That it was a court at Germany that finally brought in the guilty verdict in respect of Demjanjuk is an ironical coda. Demjanjuk had, after all, once been tried by the Jewish state. Then it was mainly on charges of being Ivan the Terrible of Treblinka. He was eventually acquitted by Israel’s supreme court, which concluded there was doubt that he was the terrible guard at Treblinka. The thing to remember is that at the time the court concluded that there was no doubt that he had been a guard at Sobibor. Then followed one of the most shameful decisions in the history of the Jewish state. Instead of holding Demjanjuk to be dealt with for the crimes the Supreme Court had no doubt he’d committed at Sobibor, the justices in Israel sent him back to America, where the extradition process began all over again.
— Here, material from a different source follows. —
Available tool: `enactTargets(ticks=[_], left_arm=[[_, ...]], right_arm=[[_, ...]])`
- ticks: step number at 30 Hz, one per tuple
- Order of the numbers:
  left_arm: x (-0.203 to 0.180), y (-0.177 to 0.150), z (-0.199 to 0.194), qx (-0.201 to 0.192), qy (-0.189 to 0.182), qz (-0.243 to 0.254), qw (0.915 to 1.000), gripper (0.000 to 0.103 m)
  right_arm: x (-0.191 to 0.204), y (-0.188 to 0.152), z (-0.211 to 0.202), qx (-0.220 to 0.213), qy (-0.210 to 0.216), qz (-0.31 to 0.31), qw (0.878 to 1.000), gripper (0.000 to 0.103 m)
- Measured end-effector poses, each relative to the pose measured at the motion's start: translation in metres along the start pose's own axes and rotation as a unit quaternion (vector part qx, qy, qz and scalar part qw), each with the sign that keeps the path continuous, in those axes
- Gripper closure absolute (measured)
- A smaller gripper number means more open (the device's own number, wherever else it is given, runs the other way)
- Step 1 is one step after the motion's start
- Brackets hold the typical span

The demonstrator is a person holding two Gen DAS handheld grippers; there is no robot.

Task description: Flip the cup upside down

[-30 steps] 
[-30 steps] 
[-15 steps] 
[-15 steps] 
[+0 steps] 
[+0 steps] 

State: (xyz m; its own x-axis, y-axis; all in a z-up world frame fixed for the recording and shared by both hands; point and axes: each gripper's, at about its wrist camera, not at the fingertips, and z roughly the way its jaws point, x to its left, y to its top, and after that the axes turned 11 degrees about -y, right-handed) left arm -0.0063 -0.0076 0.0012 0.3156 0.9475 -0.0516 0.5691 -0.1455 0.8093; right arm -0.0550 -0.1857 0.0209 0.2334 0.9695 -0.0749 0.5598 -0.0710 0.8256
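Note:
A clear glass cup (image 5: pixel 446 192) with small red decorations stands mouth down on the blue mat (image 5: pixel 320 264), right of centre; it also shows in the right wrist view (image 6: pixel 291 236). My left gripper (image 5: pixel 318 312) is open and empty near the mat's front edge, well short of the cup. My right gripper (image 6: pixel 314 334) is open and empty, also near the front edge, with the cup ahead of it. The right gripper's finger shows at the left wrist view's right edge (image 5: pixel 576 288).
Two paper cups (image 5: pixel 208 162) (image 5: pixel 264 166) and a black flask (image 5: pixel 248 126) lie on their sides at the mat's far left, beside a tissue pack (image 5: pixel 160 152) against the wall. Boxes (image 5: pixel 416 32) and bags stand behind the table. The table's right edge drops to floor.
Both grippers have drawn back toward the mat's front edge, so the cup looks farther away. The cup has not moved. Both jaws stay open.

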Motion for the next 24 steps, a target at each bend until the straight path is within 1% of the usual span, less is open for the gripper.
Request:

At the time, Israel’s decision was reviewed journalistically by one of the most eminent of America’s appeals judges, Alex Kozinski, in a long dispatch in the New Republic. Judge Kozinski reckoned that even on the Treblinka charges an American court would not have been so friendly to Demjanjuk as was the court in Israel, where there is a tradition dating from the Sanhedrin that requires doubts to be interpreted in a way most favorable to the defense. He called the decision not to hold Demjanuk for retrial on the Sobibor evidence “[m]ore puzzling.” The Jewish Forward characterized Demjanjuk as a “clinical psychopath” who “showed less remorse than Jeffrey Dahmer.”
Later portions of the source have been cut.